# Aim of the exercise
Copy out each line of the data below in which "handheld" appears.

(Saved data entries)

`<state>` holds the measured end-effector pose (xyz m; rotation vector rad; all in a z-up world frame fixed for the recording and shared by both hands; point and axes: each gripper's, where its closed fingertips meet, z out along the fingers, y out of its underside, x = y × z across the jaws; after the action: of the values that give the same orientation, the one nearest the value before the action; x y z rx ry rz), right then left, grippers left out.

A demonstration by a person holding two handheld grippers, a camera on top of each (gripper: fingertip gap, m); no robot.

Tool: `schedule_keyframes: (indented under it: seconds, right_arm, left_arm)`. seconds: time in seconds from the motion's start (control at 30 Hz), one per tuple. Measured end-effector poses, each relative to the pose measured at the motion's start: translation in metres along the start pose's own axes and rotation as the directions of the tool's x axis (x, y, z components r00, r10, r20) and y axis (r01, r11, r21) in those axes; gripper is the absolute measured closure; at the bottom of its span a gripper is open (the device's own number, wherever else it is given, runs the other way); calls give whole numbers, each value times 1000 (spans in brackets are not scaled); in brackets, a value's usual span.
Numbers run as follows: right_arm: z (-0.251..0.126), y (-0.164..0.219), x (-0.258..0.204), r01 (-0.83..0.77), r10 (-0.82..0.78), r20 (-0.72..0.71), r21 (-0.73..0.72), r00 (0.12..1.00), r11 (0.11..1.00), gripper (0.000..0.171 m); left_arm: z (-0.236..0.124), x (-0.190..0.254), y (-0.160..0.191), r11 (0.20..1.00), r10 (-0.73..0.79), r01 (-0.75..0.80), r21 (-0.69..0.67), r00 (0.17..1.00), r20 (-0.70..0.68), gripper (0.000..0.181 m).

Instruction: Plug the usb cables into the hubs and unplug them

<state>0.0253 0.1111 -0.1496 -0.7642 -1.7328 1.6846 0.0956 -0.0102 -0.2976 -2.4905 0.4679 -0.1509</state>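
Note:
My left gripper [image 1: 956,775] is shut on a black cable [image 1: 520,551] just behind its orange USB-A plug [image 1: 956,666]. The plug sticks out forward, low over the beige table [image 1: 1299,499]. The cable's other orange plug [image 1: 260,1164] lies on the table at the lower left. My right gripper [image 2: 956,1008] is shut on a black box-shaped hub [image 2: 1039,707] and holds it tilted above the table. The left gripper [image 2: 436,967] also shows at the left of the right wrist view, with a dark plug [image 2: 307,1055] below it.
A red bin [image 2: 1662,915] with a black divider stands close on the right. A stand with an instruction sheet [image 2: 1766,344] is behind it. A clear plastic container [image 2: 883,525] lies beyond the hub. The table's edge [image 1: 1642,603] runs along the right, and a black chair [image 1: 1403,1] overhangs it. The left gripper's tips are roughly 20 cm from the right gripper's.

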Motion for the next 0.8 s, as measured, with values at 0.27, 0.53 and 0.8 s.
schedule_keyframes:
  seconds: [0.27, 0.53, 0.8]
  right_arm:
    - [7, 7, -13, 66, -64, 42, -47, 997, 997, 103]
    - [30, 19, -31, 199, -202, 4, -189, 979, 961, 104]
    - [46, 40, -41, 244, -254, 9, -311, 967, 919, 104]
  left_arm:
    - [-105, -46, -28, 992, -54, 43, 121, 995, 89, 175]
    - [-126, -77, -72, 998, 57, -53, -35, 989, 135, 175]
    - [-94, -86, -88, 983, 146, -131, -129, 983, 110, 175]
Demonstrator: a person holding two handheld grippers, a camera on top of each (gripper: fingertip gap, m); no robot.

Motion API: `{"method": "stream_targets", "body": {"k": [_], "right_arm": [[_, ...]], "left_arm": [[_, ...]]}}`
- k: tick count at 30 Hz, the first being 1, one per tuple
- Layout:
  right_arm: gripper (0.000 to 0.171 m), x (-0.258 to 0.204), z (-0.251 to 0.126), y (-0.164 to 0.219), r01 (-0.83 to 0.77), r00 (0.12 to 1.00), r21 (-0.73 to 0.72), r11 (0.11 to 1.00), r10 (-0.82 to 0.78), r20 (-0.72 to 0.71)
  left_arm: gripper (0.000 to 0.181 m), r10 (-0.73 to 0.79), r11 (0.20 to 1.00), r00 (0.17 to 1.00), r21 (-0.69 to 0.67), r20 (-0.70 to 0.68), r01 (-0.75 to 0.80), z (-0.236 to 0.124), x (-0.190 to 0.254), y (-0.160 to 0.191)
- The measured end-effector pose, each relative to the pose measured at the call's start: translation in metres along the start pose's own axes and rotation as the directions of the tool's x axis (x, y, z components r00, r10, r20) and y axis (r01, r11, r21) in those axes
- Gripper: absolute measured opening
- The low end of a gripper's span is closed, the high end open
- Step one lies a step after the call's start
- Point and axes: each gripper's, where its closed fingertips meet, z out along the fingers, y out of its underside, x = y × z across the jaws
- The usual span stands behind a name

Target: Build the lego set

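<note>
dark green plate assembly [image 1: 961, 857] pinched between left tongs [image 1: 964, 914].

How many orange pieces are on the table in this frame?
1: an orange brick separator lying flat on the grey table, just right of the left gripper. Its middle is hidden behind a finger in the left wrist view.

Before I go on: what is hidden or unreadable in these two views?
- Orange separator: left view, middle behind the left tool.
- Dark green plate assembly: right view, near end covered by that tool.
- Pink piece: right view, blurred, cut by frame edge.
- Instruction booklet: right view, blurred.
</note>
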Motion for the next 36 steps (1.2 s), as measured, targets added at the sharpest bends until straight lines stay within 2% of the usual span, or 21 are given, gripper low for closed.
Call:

# Exercise response
A demonstration by a person holding two handheld grippers, a camera on top of each (gripper: fingertip gap, m); no robot.
Demonstrator: a person holding two handheld grippers, a camera on top of each (gripper: fingertip gap, m); no robot.

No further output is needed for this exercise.